На следующий день он понес чек в банк. Когда он уже собрался отойти от окошечка, клерк вдруг окликнул его:

— Доктор, доктор, вы забыли приписать два нуля к квитанции!

— Я не понимаю, — удивился Керстен.

— Этот чек не на 1000 марок, а на 100 000, — пояснил клерк.

— Откуда вы это взяли? — спросил доктор.

— Вы написали 1000.

— И что? — опять спросил Керстен.

— Но посмотрите, доктор, тут же написано, что чек на 100 000 марок.

Несмотря на свою всегдашнюю олимпийскую безмятежность, Керстен очень быстро вернулся к окошечку кассы. На чеке Ростерга действительно было написано «100 000 марок».

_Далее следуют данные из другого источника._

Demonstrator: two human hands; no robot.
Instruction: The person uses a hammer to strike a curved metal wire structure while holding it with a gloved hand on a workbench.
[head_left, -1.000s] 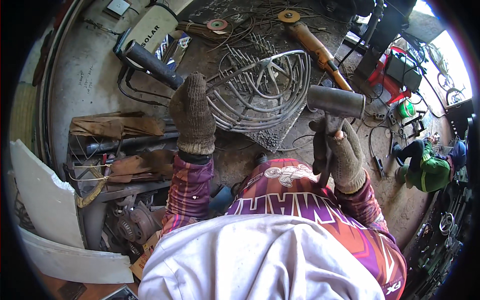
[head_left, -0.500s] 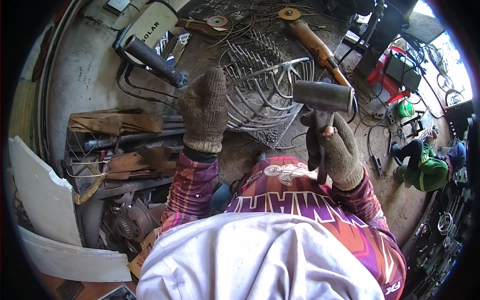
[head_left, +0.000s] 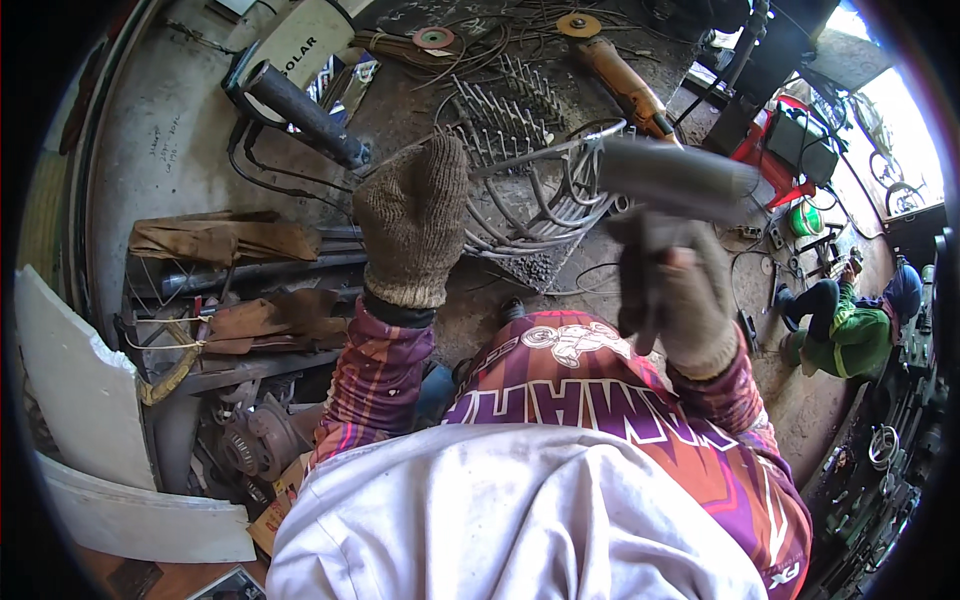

Глядя на это, Керстен на мгновение потерял дар речи. То, что он принял за жадность, было на самом деле свидетельством благодарности и щедрости.

— Ах, да… какой я рассеянный, — сказал он служащему.

Вернувшись домой, Керстен рассказал о случившемся Элизабет Любен. Она посоветовала ему вложить внезапно доставшееся ему состояние в покупку земли. Так Керстен купил поместье Хартцвальде, триста гектаров полей и лесов в шестидесяти километрах к востоку от Берлина.

2

Наступил 1931 год. У Гитлера теперь была мощная, многочисленная, прекрасно организованная партия фанатиков. Он обладал неисчерпаемыми ресурсами, у него были собственные войска, обученные и вооруженные, готовые убивать по его приказу.

Рём[9] руководил СА — штурмовыми отрядами.

Гиммлеру подчинялись СС — личная гвардия, янычары и палачи верховного руководителя партии.

А сам Гитлер орал все истеричнее и заявлял все увереннее, что скоро станет хозяином Германии, а затем и всей Европы.